My name is Stephanie Williams, and I am a 20-year-old graduate student in physics and astronomy at UMD. I am a sophomore currently, and am hoping to participate in research in cosmology, gravitational waves, or dark matter. I am very passionate about education, and scientific literacy in America. My long term goals are to either be a university professor at a research university such as the University of Maryland, so I can teach as well as conduct my own research, or to work with groups such as NASA and JPL to create programs that aim to increase access to scientific community and education for children in the country.
Emily Edwards is the Director of Communications and Outreach at the Joint Quantum Institute. Before becoming involved in science communication, Emily was a graduate student and postdoctoral researcher in experimental atomic physics and quantum information. She is specifically interested in using multimedia tools to improve public awareness and literacy as it relates to physics. Emily also enjoys outreach activities such as building physics demos and talking to kids about science.

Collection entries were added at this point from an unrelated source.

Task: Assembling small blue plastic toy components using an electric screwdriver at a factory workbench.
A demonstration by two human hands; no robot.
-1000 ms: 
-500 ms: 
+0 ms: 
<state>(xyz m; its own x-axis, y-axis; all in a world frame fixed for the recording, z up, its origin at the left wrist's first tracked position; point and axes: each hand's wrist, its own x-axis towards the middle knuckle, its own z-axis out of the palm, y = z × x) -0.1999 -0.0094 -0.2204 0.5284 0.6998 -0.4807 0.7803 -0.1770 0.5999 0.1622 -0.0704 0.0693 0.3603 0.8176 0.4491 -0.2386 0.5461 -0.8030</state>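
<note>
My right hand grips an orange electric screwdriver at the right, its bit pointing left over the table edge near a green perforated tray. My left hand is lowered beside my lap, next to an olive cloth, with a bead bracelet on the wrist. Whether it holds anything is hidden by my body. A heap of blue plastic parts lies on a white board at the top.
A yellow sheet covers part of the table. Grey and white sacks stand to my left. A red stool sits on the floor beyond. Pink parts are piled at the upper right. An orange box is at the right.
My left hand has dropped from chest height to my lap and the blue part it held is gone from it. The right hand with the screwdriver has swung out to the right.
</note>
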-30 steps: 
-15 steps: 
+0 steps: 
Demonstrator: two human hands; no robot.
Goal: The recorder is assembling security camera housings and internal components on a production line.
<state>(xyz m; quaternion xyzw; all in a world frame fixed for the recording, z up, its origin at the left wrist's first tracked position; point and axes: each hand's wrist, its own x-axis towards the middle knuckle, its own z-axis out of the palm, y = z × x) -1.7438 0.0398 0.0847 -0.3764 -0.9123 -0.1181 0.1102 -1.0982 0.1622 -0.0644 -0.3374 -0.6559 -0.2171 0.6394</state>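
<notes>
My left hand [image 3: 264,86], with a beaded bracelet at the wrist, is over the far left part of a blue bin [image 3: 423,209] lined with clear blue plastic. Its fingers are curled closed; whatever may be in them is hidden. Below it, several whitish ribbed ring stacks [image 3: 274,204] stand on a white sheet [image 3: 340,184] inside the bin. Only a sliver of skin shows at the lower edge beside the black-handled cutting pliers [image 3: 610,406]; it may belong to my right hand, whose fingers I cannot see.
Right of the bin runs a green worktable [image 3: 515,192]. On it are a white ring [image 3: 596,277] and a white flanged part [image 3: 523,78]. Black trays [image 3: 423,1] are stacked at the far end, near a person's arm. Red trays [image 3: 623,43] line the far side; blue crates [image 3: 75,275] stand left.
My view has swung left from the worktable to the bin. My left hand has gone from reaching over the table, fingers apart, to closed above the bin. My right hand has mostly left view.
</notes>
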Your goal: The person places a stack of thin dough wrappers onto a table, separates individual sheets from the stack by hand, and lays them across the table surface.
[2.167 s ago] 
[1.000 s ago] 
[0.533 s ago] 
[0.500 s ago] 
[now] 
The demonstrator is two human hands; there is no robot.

Sergio graduated this May from Howard University, where he was the president of the HU Society of Physics Students, and he is joining the UMD Physics department this year as a graduate student. His main research interest is theoretical gravitational physics. He has done research with the JQI and with the Green Bank Observatory, as well as studying the fundamentals of quantum gravity with Howard's Dr. James Lindesay. He also has experience working with underrepresented youth to cultivate interest in STEM fields.